• **Exercise**
All the data should be printed again exactly as written.

• **Raw data**
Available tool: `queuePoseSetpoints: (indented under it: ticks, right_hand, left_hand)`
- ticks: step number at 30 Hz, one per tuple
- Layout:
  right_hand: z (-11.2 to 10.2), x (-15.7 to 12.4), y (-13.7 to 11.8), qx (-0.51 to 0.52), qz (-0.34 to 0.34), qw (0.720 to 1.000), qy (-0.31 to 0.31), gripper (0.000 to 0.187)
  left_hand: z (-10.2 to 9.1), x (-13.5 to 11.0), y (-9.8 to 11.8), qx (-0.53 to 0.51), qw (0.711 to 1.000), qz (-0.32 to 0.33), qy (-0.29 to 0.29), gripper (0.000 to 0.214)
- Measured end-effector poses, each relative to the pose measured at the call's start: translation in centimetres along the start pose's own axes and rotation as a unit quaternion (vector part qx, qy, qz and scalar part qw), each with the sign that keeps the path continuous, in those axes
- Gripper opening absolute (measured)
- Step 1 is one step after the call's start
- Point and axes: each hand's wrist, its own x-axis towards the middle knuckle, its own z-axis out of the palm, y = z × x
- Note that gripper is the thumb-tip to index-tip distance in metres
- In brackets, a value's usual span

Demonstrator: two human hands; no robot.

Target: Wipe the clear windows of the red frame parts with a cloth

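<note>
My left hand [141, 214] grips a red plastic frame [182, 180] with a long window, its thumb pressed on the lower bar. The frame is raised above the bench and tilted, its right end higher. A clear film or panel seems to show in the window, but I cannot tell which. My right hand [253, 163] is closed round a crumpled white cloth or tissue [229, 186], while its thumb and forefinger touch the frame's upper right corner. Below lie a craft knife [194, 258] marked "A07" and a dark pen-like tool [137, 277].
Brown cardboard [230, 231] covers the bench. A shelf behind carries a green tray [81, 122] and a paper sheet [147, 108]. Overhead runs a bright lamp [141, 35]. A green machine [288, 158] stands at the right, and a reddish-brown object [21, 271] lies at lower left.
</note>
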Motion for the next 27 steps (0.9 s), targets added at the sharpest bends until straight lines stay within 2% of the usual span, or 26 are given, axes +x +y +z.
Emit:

• **Result of the exercise**
Available tool: `queuePoseSetpoints: (indented under it: ticks, right_hand, left_hand)`
- ticks: step number at 30 Hz, one per tuple
- Layout:
  right_hand: z (-11.2 to 10.2), x (-15.7 to 12.4), y (-13.7 to 11.8), qx (-0.51 to 0.52), qz (-0.34 to 0.34), qw (0.720 to 1.000), qy (-0.31 to 0.31), gripper (0.000 to 0.187)
  left_hand: z (-10.2 to 9.1), x (-13.5 to 11.0), y (-9.8 to 11.8), qx (-0.53 to 0.51), qw (0.711 to 1.000), qz (-0.32 to 0.33), qy (-0.29 to 0.29), gripper (0.000 to 0.214)
- Measured end-effector poses, each relative to the pose measured at the call's start: translation in centimetres along the start pose's own axes and rotation as a unit quaternion (vector part qx, qy, qz and scalar part qw), each with the sign that keeps the path continuous, in those axes
- Gripper opening absolute (measured)
- Step 1 is one step after the call's start
- Point and axes: each hand's wrist, its own x-axis towards the middle knuckle, its own z-axis out of the palm, y = z × x
- Note that gripper is the thumb-tip to index-tip distance in metres
- In brackets, a value's usual span

Demonstrator: two human hands; no robot.

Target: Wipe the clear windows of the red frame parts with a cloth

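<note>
My left hand [141, 214] grips a red plastic frame [182, 180] with a long window, its thumb pressed on the lower bar. The frame is raised above the bench and tilted, its right end higher. A clear film or panel seems to show in the window, but I cannot tell which. My right hand [253, 163] is closed round a crumpled white cloth or tissue [229, 186], while its thumb and forefinger touch the frame's upper right corner. Below lie a craft knife [194, 258] marked "A07" and a dark pen-like tool [137, 277].
Brown cardboard [230, 231] covers the bench. A shelf behind carries a green tray [81, 122] and a paper sheet [147, 108]. Overhead runs a bright lamp [141, 35]. A green machine [288, 158] stands at the right, and a reddish-brown object [21, 271] lies at lower left.
</note>
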Motion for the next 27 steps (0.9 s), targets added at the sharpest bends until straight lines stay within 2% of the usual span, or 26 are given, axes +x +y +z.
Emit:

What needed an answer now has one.